* What you are asked to do *
Search the entries below for "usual". Report each line where it occurs.

* Supplied material *

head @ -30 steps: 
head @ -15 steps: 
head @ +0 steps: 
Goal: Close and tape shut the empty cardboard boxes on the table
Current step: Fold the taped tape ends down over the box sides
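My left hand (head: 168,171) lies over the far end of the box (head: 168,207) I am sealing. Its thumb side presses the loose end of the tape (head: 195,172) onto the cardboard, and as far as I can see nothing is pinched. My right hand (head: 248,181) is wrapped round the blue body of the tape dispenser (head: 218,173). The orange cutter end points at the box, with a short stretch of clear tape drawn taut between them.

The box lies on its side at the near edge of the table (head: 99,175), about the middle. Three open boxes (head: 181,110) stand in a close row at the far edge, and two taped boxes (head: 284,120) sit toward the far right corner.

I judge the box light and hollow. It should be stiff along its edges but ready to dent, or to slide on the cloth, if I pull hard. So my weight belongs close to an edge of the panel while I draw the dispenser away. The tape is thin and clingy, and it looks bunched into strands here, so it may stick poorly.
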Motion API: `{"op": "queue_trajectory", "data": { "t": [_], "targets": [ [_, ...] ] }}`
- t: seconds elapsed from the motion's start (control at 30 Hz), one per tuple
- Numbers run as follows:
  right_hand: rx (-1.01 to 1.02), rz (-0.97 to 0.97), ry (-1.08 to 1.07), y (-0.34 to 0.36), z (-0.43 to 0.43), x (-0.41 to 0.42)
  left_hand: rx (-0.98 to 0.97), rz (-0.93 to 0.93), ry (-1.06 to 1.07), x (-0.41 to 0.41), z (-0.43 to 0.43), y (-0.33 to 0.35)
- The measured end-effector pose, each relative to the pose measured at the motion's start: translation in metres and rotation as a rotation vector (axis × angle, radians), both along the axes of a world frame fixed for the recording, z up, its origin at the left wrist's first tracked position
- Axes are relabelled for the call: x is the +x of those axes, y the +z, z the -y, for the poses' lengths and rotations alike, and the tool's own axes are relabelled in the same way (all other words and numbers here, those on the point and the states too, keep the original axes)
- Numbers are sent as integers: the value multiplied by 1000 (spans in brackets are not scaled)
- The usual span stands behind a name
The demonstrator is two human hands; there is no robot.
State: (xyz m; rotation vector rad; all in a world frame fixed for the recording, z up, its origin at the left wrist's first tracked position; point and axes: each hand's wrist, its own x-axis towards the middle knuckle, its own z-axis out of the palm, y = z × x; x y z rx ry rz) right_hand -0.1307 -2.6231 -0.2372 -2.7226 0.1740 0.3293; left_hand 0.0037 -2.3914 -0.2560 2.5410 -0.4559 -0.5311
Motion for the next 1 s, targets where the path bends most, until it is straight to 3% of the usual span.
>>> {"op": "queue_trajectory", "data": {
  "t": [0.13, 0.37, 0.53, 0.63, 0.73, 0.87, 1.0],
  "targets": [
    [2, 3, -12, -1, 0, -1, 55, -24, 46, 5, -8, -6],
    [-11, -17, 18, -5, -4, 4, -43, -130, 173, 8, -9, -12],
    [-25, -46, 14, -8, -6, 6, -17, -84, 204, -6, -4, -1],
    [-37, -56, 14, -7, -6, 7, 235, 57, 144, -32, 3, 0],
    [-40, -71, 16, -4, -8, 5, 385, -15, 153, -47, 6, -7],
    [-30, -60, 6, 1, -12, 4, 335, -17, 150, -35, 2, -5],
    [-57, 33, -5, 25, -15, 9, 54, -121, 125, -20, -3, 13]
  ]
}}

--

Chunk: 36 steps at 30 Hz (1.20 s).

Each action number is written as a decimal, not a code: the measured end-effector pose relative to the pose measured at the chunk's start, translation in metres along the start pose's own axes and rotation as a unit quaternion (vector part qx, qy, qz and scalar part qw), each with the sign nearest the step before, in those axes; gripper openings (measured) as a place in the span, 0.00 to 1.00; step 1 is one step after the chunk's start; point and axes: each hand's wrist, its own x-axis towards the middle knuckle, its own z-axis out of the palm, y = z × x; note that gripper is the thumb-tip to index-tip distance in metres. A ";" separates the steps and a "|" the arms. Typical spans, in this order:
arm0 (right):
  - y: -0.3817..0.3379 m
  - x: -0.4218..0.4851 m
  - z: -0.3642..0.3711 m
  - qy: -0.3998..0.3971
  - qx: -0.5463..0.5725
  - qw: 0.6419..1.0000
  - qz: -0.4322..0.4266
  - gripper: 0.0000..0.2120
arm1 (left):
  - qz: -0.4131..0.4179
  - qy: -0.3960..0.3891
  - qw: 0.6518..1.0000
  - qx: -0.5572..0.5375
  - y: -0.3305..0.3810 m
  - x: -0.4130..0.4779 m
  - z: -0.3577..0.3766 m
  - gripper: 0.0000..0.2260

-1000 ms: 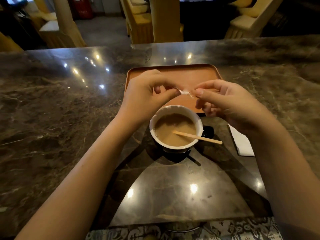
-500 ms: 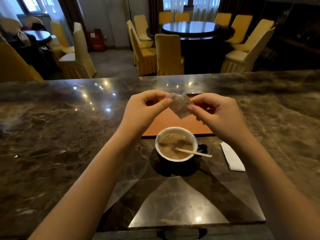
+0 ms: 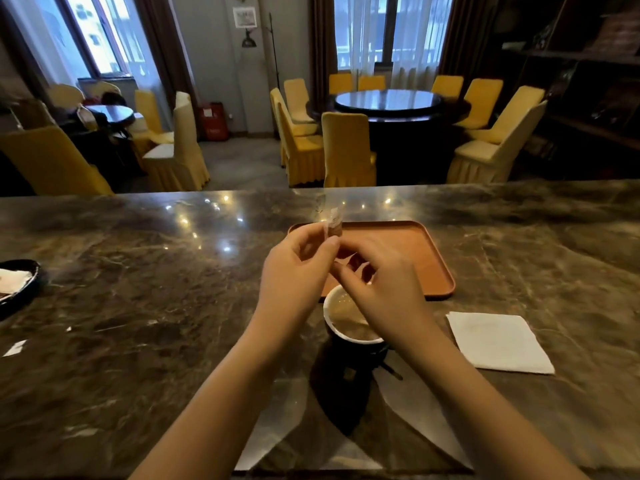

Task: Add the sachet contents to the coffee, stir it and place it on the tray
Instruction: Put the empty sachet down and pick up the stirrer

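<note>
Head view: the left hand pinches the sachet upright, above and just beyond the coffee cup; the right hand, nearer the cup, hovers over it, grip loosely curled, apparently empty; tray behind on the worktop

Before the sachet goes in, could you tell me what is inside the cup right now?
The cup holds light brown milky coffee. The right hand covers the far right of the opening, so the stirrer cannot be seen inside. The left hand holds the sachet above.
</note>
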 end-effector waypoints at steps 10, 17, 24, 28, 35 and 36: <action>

* Worked solution *
- The usual span stands behind a name
Motion for the next 1 s, targets where the path bends most, until it is straight to 3% of the usual span.

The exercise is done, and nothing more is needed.